I had coffee this morning with Bernice Lewis, fabulous singer-songwriter and longtime friend. We talked about this and that: the new album she recorded recently in Nashville, poetry publishing projects, retreats and immersion, how I've enjoyed my hospital chaplaincy work. Then we got to talking about yoga.

"It drives me crazy," she said, "when somebody tells me 'I tried a yoga class once, I didn't like it.' Tried a yoga class once?!" Bernice has been practicing yoga daily for more than thirty years. "What does that even mean? What kind of yoga class, you know? Who was teaching it? What level was it at? ...and anyway," she said, "yoga isn't something you like or hate; it just is. It's like saying you didn't dig...I dunno, the color yellow." You need to find the class that's right for you, she explained, at the right level and with the right atmosphere and led by someone who guides you through the experience so you can come out feeling good about it and about yourself. Deciding on the basis of a single class somewhere that the entire phenomenon isn't for you -- that approach misses out on so much great potential for transformation.

"I know what you mean," I said. "I feel that way about Judaism." When someone tells me they tried going to synagogue once and didn't like it -- what does that even mean? What kind of services: Reform, Conservative, Reconstructionist, Orthodox, Hasidic, Renewal?

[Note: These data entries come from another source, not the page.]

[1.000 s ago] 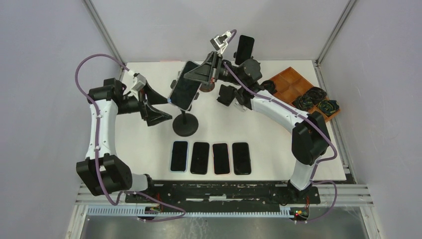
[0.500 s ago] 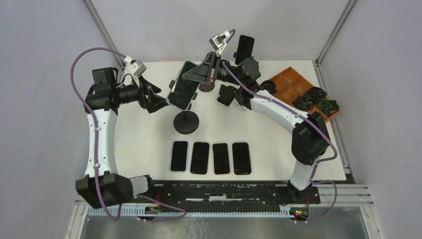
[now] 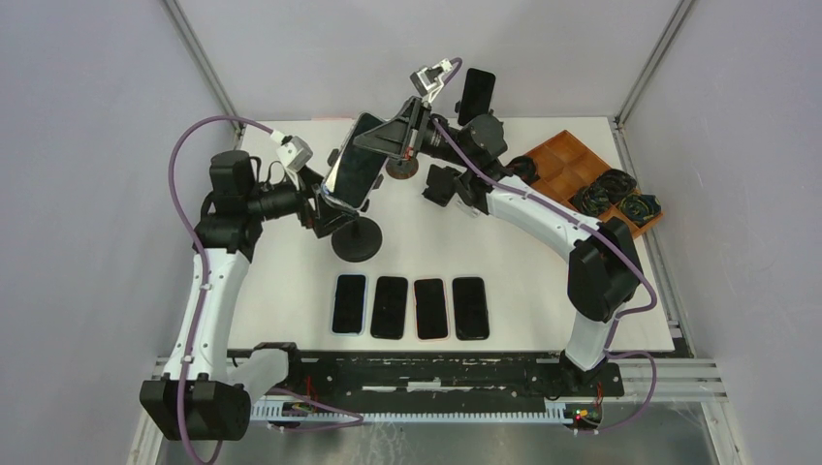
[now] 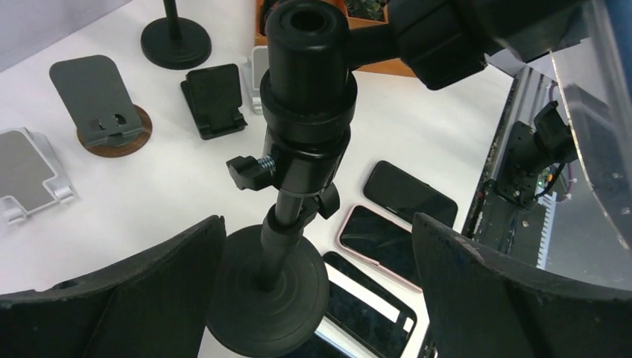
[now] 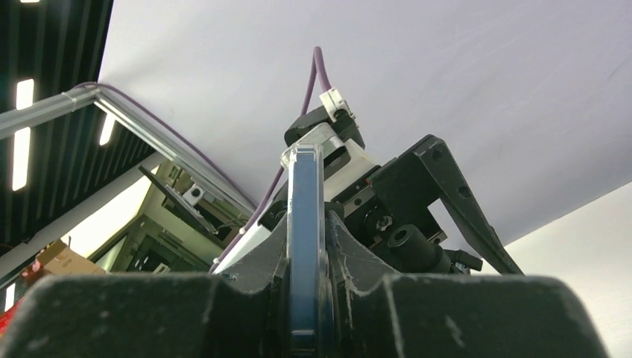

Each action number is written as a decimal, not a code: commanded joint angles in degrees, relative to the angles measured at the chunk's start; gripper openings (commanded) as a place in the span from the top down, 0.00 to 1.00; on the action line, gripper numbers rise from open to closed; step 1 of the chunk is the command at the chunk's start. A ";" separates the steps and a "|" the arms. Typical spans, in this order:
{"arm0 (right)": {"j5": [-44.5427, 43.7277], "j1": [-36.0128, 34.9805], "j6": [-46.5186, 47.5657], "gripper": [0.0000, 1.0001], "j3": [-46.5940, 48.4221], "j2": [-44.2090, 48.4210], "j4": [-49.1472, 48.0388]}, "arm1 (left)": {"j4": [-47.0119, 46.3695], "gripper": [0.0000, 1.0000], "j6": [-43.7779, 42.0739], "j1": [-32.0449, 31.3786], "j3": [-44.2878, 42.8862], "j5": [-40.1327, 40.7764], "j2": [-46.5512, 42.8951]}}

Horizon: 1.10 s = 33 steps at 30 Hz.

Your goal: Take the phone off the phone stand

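Well, right claw [image 3: 376, 147] was clamped on the phone [image 3: 354, 172], gripping it by its upper end. Wrist view showed it edge-on in a clear case, squeezed btw both fingers. It sat tilted up at the head of the phone stand [image 3: 356, 239], toward the back-centre of the white table [image 3: 281, 281]. Couldn't tell whether it was seated in the holder or already free of it.

Left claw [image 3: 325, 208] stood wide apart, one finger either side of the stand's pole [image 4: 302, 149], not touching it, w/ the round base [image 4: 264, 294] just below.

Row of four phones [image 3: 410, 306] lay flat in front of the base, screens dark; leftmost in a pale case, third in a pinkish one. Second phone [image 3: 476, 94] stood upright on another stand at the back. Wooden tray [image 3: 557, 160] at the right edge held dark cable bundles [image 3: 613, 189]. Small desk stands [image 4: 100, 97] sat behind the pole. Any logos or print: too small to read.
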<state>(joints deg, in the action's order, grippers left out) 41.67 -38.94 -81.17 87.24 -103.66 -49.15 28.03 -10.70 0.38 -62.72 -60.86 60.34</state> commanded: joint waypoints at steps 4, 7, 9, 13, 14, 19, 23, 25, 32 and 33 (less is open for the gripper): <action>-4.64 -2.25 -4.38 1.00 1.67 3.68 -9.13 | -7.15 0.06 4.92 -1.61 1.12 5.28 -0.24; -5.47 -2.94 -5.64 1.00 1.09 3.53 -10.81 | -10.77 0.11 8.50 -1.85 0.98 6.10 0.20; -5.92 -3.30 -7.24 1.00 1.01 3.22 -12.83 | -12.42 0.13 10.37 -1.96 1.25 7.18 0.54; -6.25 -3.36 -6.96 1.00 0.61 4.13 -12.73 | -14.69 0.13 12.94 -1.96 3.50 8.81 -0.18; -6.24 -3.39 -6.56 1.00 0.71 4.46 -12.29 | -14.55 0.14 13.12 -1.96 3.87 9.12 -0.28; -5.38 -3.23 -5.89 1.00 2.07 4.77 -10.98 | -13.97 0.15 12.99 -1.96 6.17 11.28 -1.65; -5.42 -2.89 -5.30 1.00 2.66 5.07 -9.92 | -12.42 0.14 11.85 -1.96 8.57 10.33 -3.24; -5.93 -2.83 -5.77 1.00 2.39 5.04 -10.37 | -14.32 0.14 13.27 -1.96 9.80 10.04 -4.16; -9.60 -3.32 -6.94 1.00 -1.16 6.14 -13.35 | -22.16 0.17 20.85 -2.29 11.45 11.90 -5.15; -9.82 -3.49 -6.95 1.00 -1.43 6.10 -13.34 | -22.61 0.17 21.76 -2.50 11.02 10.76 -4.42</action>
<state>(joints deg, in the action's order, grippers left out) 36.97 -42.04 -84.47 85.45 -103.42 -52.18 11.92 4.73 -1.63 -50.65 -50.33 56.05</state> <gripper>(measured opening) 0.210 0.838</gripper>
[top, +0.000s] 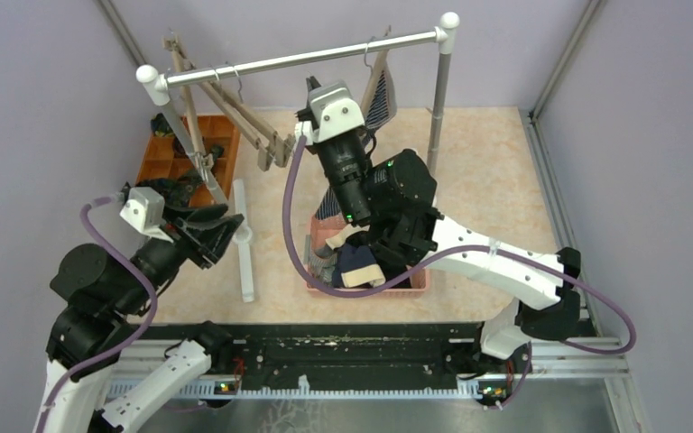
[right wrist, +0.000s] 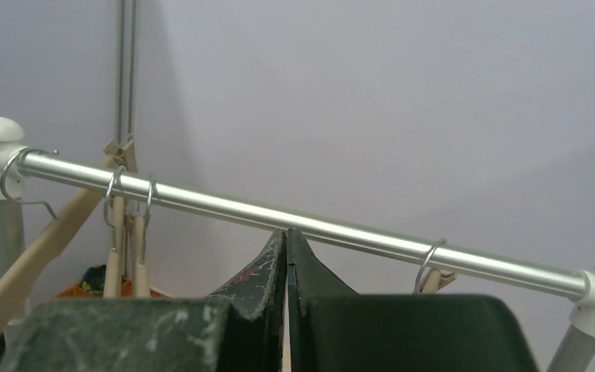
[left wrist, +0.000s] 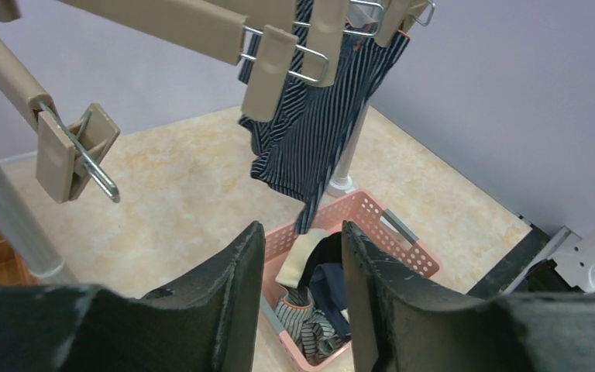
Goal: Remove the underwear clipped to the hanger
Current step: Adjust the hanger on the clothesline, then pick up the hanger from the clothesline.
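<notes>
The left gripper [left wrist: 302, 256] has its jaws spread and empty; the striped underwear [left wrist: 310, 124] hangs clipped to its hanger [top: 374, 86] above and beyond them, over the basket [left wrist: 391, 221]. The right gripper [right wrist: 287, 260] has its jaws pressed together under the rail [right wrist: 356, 234]. Best to pinch one corner low and tug straight down

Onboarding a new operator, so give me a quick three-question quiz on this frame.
1. True or false: the navy striped boxer shorts hang clipped to a hanger.
2. The loose garments lie in: A the pink basket; B a drawer; C on the bare tabletop.
3. Which is shut on nothing, the left gripper or the right gripper?
Key: 1 true; 2 A; 3 right.
</notes>
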`<state>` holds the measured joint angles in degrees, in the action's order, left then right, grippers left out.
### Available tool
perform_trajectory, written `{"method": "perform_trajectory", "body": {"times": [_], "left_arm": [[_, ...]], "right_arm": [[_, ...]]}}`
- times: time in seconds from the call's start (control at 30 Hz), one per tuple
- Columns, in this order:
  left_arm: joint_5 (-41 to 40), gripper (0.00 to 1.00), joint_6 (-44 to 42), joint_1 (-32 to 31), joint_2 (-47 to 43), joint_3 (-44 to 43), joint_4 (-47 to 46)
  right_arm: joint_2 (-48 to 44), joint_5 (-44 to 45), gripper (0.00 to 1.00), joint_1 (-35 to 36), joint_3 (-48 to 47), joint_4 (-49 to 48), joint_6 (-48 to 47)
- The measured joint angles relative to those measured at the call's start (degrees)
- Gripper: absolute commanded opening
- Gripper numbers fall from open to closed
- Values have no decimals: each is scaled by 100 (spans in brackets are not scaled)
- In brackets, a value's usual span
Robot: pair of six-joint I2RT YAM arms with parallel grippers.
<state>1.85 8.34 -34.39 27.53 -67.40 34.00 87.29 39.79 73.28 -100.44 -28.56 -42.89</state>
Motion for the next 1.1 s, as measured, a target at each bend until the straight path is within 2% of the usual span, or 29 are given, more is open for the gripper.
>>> {"method": "perform_trajectory", "body": {"times": [0.07, 0.13, 0.3, 0.47, 0.57, 0.67, 0.87, 1.1], "left_arm": [[153, 67, 42, 0, 136, 24, -109], [409, 69, 101, -2, 415, 24, -286], [1182, 69, 361, 0, 1274, -31, -905], [1974, 70, 796, 2, 2107, -743, -1410], [2393, 72, 1121, 2, 2304, -1078, -1902], [2769, 72, 1578, 2, 2288, -1032, -2527], [3392, 69, 2415, 2, 2546, -1064, -3628], [3541, 70, 2702, 2, 3416, -2011, -3958]], "right_arm": [[-33, 85, 0, 20, 59, 22, -31], [-212, 175, 0, 74, 352, -42, -87], [-850, 533, 0, 188, 1158, -232, -275], [-1453, 992, 0, 195, 1816, -844, -697], [-1753, 1250, 0, 195, 2262, -1346, -1014], [-2094, 1458, 0, 197, 2776, -1683, -1126], [-2695, 1635, 0, 197, 3220, -1488, -833], [-3136, 1703, 0, 197, 3456, -1246, -459]]}}
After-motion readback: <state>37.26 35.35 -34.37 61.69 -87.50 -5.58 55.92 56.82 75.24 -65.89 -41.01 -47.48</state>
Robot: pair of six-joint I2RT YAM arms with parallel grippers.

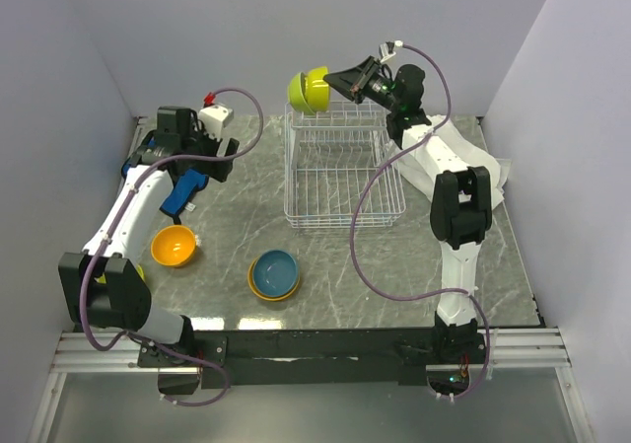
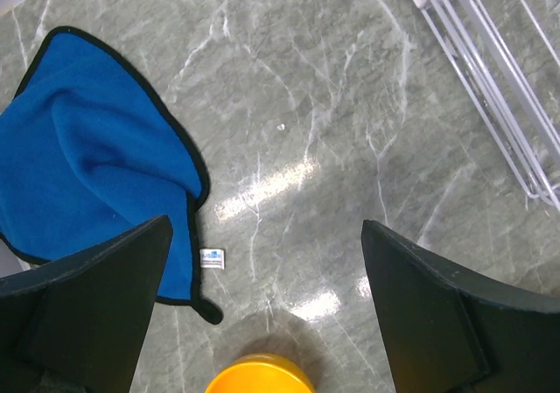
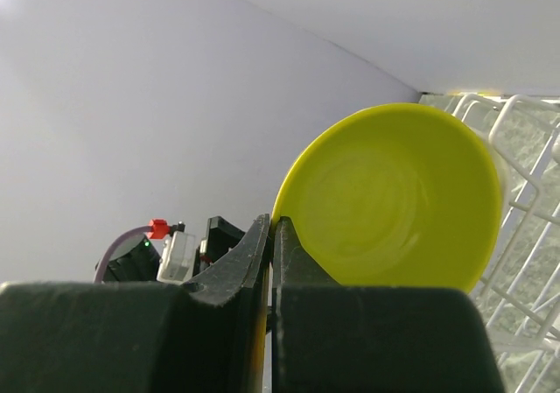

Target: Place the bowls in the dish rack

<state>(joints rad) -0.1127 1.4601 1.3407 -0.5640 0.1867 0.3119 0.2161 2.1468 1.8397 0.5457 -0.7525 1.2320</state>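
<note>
Right gripper (image 3: 271,235) pinched tight on the lime bowl's (image 1: 309,90) rim. We see it tipped on edge above the dish rack's (image 1: 288,167) far-left corner. Only the wrist view catches its round face. Left gripper (image 2: 267,227) gapes wide, empty.

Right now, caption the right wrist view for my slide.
Right hand pinching the rim of a lime green bowl beside the white wire dish rack.

The dish rack (image 1: 345,172) stands far back on the desk (image 1: 394,275), a cloth (image 1: 182,194) to its left; nearer, one bowl (image 1: 174,246) sits left of another bowl (image 1: 274,274).

Gap between cloth (image 2: 87,148) and dish rack (image 1: 340,182) — passable.
</note>
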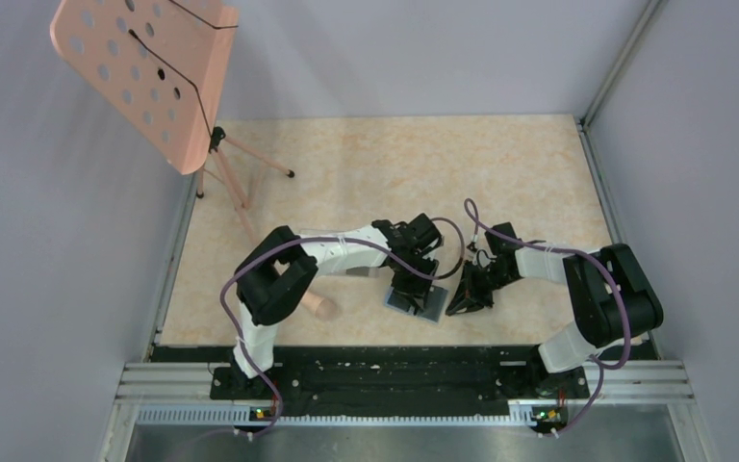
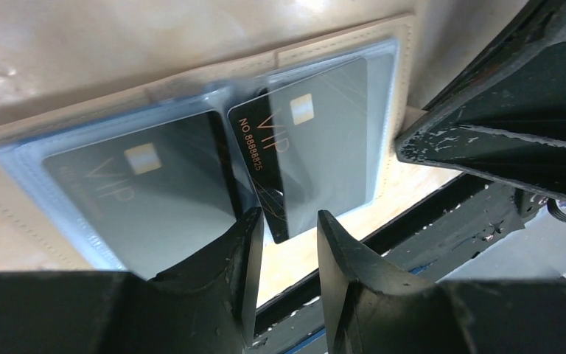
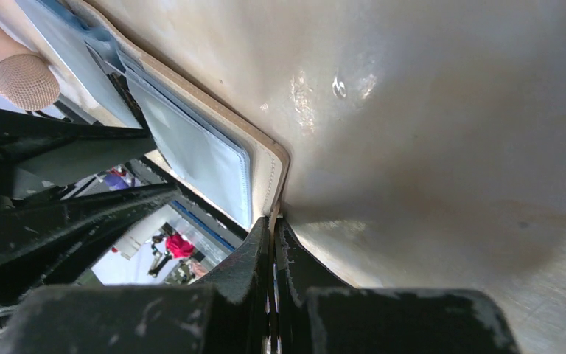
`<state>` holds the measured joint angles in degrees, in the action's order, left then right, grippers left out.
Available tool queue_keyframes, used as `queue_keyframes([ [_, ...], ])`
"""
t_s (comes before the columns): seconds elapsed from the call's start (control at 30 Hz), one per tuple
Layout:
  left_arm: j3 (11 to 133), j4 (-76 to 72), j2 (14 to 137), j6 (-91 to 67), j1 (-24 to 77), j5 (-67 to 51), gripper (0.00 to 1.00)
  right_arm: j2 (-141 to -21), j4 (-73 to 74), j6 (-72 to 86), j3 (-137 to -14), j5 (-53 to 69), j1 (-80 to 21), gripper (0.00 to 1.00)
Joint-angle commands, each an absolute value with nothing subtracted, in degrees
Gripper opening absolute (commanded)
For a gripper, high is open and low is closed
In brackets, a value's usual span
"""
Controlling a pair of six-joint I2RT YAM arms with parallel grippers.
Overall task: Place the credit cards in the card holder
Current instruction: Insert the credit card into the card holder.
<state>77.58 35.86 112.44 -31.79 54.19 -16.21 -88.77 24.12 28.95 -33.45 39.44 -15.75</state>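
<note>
Card holder (image 2: pixel 0 214) lies open. One credit card (image 2: pixel 155 192) is inside it, the second card (image 2: pixel 317 140) half-inserted and skewed. Left gripper (image 2: pixel 287 217) parted, grasping nothing. Right gripper (image 3: pixel 273 225) clenched at holder's edge. Risk: pushing the skewed card could jam it.

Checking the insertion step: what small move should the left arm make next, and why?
Probably close the left fingers on the second VIP card and slide it deeper: its end pokes out of the card holder's clear sleeve, between the open fingers, while the right gripper sits shut at the holder's corner.
</note>
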Motion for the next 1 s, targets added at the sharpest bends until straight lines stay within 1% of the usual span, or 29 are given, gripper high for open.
queue_keyframes([
  [0.0, 80.0, 31.3, 113.1, -33.0, 55.7, -19.7, 0.38, -88.9, 21.2, 26.3, -33.4, 31.5, -16.2, 0.00],
  [0.17, 80.8, 30.3, 113.1, -32.1, 56.4, -20.7, 0.38, -88.8, 21.4, 26.2, -33.5, 31.3, -16.2, 0.00],
  [0.27, 80.8, 32.1, 112.0, -31.6, 56.4, -17.0, 0.40, -88.5, 22.3, 25.8, -34.0, 30.3, -16.1, 0.00],
  [0.43, 78.5, 36.6, 106.9, -32.2, 56.1, -6.4, 0.51, -87.5, 25.0, 24.6, -36.3, 27.8, -16.1, 0.00],
  [0.6, 70.5, 35.5, 99.0, -34.7, 54.0, -0.6, 0.62, -87.3, 27.7, 22.8, -38.9, 24.8, -16.0, 0.00],
  [0.7, 65.1, 32.8, 95.3, -35.9, 51.3, -1.6, 0.67, -87.3, 28.8, 22.5, -39.6, 23.6, -15.8, 0.00],
  [0.83, 58.8, 26.6, 93.5, -37.0, 46.9, -10.1, 0.67, -87.4, 28.8, 22.6, -39.5, 23.2, -15.7, 0.00],
  [0.97, 56.4, 21.1, 94.6, -38.4, 45.4, -16.0, 0.67, -87.4, 28.8, 22.6, -39.5, 23.2, -15.7, 0.00],
])
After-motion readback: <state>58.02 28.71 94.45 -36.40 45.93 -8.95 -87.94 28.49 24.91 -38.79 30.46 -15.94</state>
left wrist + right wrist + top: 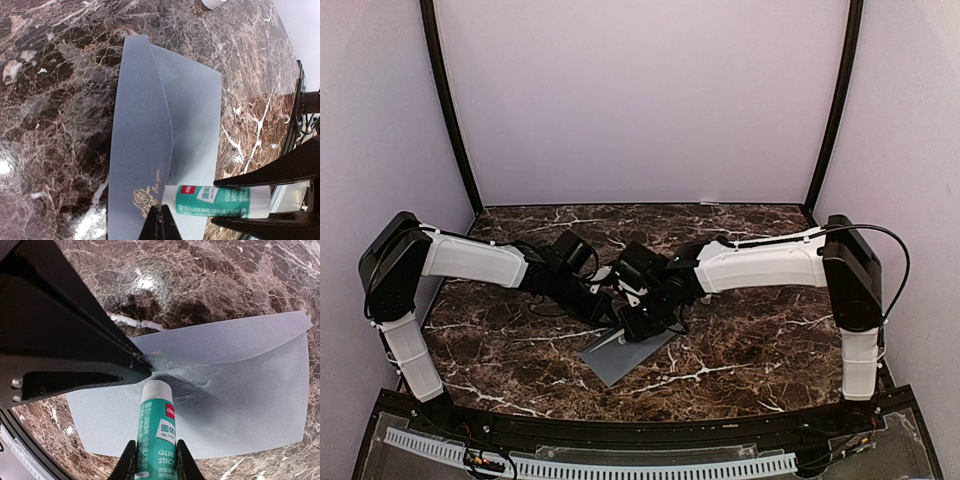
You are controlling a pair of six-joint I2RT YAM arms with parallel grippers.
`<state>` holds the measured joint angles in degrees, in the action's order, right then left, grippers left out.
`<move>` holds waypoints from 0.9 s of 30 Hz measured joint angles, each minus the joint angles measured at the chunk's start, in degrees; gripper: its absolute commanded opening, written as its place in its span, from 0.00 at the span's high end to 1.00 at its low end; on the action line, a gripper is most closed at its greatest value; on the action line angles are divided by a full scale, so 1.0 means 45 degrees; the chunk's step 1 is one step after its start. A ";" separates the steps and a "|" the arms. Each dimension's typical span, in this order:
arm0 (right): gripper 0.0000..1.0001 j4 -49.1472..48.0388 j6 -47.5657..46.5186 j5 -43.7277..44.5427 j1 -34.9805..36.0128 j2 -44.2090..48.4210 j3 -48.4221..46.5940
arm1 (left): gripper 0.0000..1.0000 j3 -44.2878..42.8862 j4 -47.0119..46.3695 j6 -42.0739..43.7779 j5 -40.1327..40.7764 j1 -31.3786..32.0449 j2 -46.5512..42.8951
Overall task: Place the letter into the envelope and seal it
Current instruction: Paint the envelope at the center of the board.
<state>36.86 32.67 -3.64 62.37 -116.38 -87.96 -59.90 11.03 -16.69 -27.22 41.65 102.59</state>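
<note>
The slate-grey envelope [620, 358] lies flat on the marble table, its flap with a gold rose print lifted [145, 125]. My left gripper [161, 219] is shut on the flap's tip and holds it up; it shows as a big black shape in the right wrist view [142, 366]. My right gripper [155, 460] is shut on a green-and-white glue stick [156, 425], whose white tip touches the envelope body under the raised flap, right beside the left fingertips. The glue stick also shows in the left wrist view [220, 201]. The envelope [240, 390] looks smeared near the tip. The letter is not in view.
Both arms meet over the middle of the dark marble table [750, 340]. A small white round object [212, 4], perhaps a cap, lies beyond the envelope's far edge. The table's black front rail [620, 430] runs just below the envelope.
</note>
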 measured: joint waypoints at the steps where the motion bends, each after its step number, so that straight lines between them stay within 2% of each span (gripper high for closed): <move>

Who was the shaliach tzibbur (prayer-leader), and what was their style? Was it a teaching service, or did it presume preexisting immersion? "There's a progression to the liturgy," I said, warming to my subject. "You ramp up to this elevated place, and then there's all this great stuff, and you ramp back down," and Bernice shrugged and said she believed me but she'd never learned that in shul. "That's exactly it," I said. "It's like going to a yoga class without understanding the flow between the postures."

"If there's one thing I could get people to understand about yoga," Bernice said, "it would be this: it's not aerobics or even Pilates. Take on a daily practice, even if it's only ten minutes. It will change your whole day; it can change your life." I thought of Reb Zalman's seven-minute davven, and smiled.